Procuradora Regional Federal da 2ª Região participa de reunião do Conselho Diretivo da PGF
Luciana Bahia Iorio Ribeiro, Procuradora-Regional Federal da 2ª Região, integra reunião ordinária do Conselho Diretivo da Procuradoria-Geral Federal em junho de 2026.
Luciana Bahia Iorio Ribeiro, na qualidade de Procuradora-Regional Federal da 2ª Região, integra a agenda ordinária de atividades administrativas e deliberativas da Procuradoria-Geral Federal para junho de 2026. A autoridade participa de reunião do Conselho Diretivo da PGF, instância colegiada responsável por orientações estratégicas e definição de políticas institucionais do órgão de representação judicial da União.
Contexto
A Procuradoria-Geral Federal, criada pela Constituição Federal de 1988 (artigo 131, caput), é o órgão responsável pela representação judicial e consultiva da União nos assuntos de sua competência. As Procuradorias Regionais Federais funcionam como desdobramentos territoriais desta estrutura, distribuídas em regiões do país, sendo a 2ª Região abrangente de múltiplos estados.
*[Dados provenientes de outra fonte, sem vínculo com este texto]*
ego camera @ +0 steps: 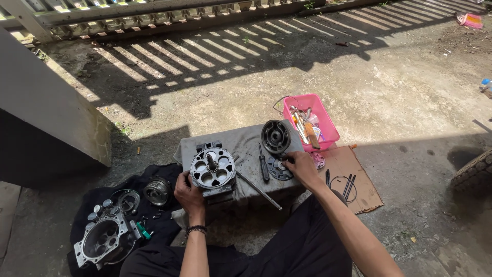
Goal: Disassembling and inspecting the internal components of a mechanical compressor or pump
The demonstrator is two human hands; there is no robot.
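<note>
A round metal machine part with several holes and a central shaft (212, 166) stands on a grey cloth-covered block (241, 141). My left hand (188, 194) grips its lower left edge. My right hand (301, 166) rests its fingers on a thin dark round plate (278, 169) lying on the cloth. A dark round pulley-like disc (275, 136) leans just behind that plate. A screwdriver (263, 163) and a long metal rod (258, 190) lie between my hands.
A pink basket of tools (328, 123) sits behind the block. Cardboard (359, 177) with thin rods lies to the right. On a black cloth at left lie a metal housing (105, 240), a round part (157, 191) and small pieces. A tyre (474, 172) is at far right.
</note>
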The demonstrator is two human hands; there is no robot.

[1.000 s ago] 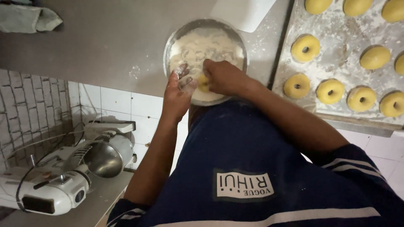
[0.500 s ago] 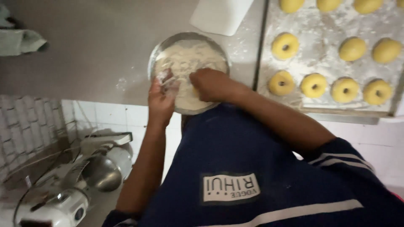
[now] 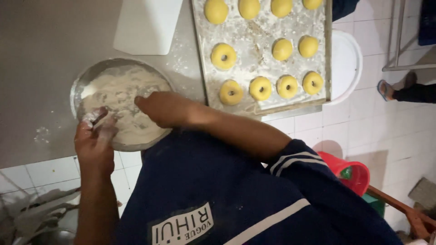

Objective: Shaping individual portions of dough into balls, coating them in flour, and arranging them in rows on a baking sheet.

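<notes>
A round metal bowl (image 3: 79, 86) of white flour sits on the grey counter. My left hand (image 3: 93, 143) rests at the bowl's near rim, its flour-coated fingers spread into the flour with nothing seen in them. My right hand (image 3: 163, 109) reaches across from the right and lies knuckles-up on the flour. Its fingers are curled down, so what is under them is hidden. To the right lies a floured baking tray (image 3: 254, 50) with several yellow ring-shaped dough pieces (image 3: 260, 87) and round ones.
A white flat board (image 3: 147, 25) lies behind the bowl. A white round tub (image 3: 347, 63) stands under the tray's right edge. On the tiled floor are a red bucket (image 3: 354, 172) and another person's sandalled foot (image 3: 393, 88). Metal kitchenware (image 3: 36, 220) sits at bottom left.
The view has swung, so bowl and tray sit further left. The yellow dough piece seen between my hands a second ago no longer shows. My hands have drawn apart in the flour.
</notes>
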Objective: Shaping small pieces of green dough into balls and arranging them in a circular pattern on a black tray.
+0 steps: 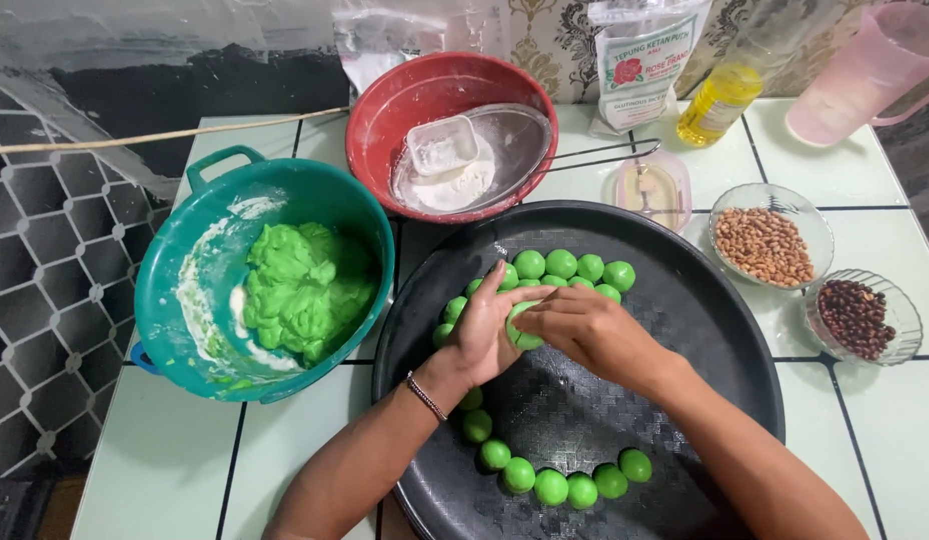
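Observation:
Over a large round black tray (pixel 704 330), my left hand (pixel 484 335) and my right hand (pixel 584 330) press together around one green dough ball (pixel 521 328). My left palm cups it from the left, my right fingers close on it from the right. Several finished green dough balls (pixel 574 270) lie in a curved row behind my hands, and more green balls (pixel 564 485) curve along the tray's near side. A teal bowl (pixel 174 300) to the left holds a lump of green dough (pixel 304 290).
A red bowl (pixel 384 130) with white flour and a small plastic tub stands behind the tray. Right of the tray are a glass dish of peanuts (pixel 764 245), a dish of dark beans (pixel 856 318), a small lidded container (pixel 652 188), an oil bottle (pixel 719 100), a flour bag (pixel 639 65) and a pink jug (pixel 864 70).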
O Conselho Diretivo da PGF opera como órgão deliberativo superior, responsável pela aprovação de diretrizes operacionais, alocação de recursos, definição de prioridades processuais e alinhamento institucional entre as distintas regionais.
Reuniões ordinárias do conselho diretivo integram ciclos regulares de gestão administrativa, especialmente em períodos de transição de semestres ou quando há demandas institucionais relevantes que demandem deliberação colegiada. A participação de procuradores regionais nestes fóruns reflete a estrutura hierárquica e deliberativa do aparato de representação da União, garantindo que decisões centralizadas incorporem perspectivas das unidades territoriais.
O que foi decidido
O comparecimento de Luciana Bahia Iorio Ribeiro à reunião do Conselho Diretivo da Procuradoria-Geral Federal no período de 11 de junho de 2026 foi incluído em sua agenda oficial de compromissos institucionais. A reunião, conforme divulgado pela AGU, ocorre na sede da Procuradoria Regional Federal da 3ª Região, localizada em São Paulo, estado de São Paulo, entre as 8h30 e 18h30. O evento reúne integrantes da estrutura decisória central da PGF para discussão de temas de relevância administrativa e institucional.
Base normativa e precedentes
- Constituição Federal de 1988, artigo 131 — Define a Procuradoria-Geral Federal e sua finalidade de representação e consultoria jurídica da União.
- Lei Complementar nº 73/1993 — Organiza a estrutura, atribuições e funcionamento da Procuradoria-Geral da União, regulando a criação e competência das Procuradorias Regionais Federais.
- Portarias da PGF — Normas internas que definem a composição e competências do Conselho Diretivo, bem como procedimentos para reuniões ordinárias e extraordinárias.
- Transparência administrativa — A divulgação da agenda de autoridades segue requisitos da Lei de Acesso à Informação (Lei 12.527/2011), assegurando visibilidade sobre atividades de gestores públicos.
Impacto prático
Para advogados que atuam em demandas contra a União ou que exercem prática consultiva junto ao setor público, a dinâmica de funcionamento do Conselho Diretivo da PGF impacta indiretamente na velocidade de decisões administrativas, posicionamentos estratégicos da Procuradoria em litígios de maior expressão e critérios de priorização de ações judiciais. Reuniões deste nível frequentemente definem diretrizes sobre:
- Teses jurídicas que orientarão atuação das regionais em contencioso cível, trabalhista e tributário;
- Alocação de recursos humanos e orçamentários entre unidades territoriais;
- Resposta institucional a decisões de maior impacto emanadas do STF, STJ ou tribunais especiais;
- Políticas de transação, mediação e negociação em demandas de elevado valor ou relevância política.
Para servidores públicos e candidatos a concursos da área, a visualização destas agendas oferece compreensão prática do funcionamento hierárquico e das responsabilidades assumidas por procuradores regionais, integrante importante da carreira jurídica estatal.
O que observar
A divulgação regular de agendas de autoridades públicas, particularmente de órgãos jurídicos como a PGF, reflete compromisso com transparência administrativa, embora frequentemente estas pautas das reuniões colegiadas não sejam imediatamente divulgadas ao público. Acompanhar comunicados oficiais posteriores àquela data pode revelar deliberações de impacto, especialmente se disserem respeito a mudanças de orientação institucional sobre teses tributárias, trabalhistas ou administrativas. Procuradores que atuam em demandas específicas, especialmente aquelas com repercussão geral ou de elevado valor econômico, podem ter suas estratégias influenciadas por decisões tomadas neste fórum.